WORK INSTRUCTION
Here is a listing; restate all of it exactly.

**** GIVEN MATERIAL

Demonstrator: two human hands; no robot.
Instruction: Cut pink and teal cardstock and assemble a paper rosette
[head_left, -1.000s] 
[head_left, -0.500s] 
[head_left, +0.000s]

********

EXPECTED ANSWER
Demonstrator: two human hands; no robot.
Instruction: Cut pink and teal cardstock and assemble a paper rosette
[head_left, -1.000s] 
[head_left, -0.500s] 
[head_left, +0.000s]

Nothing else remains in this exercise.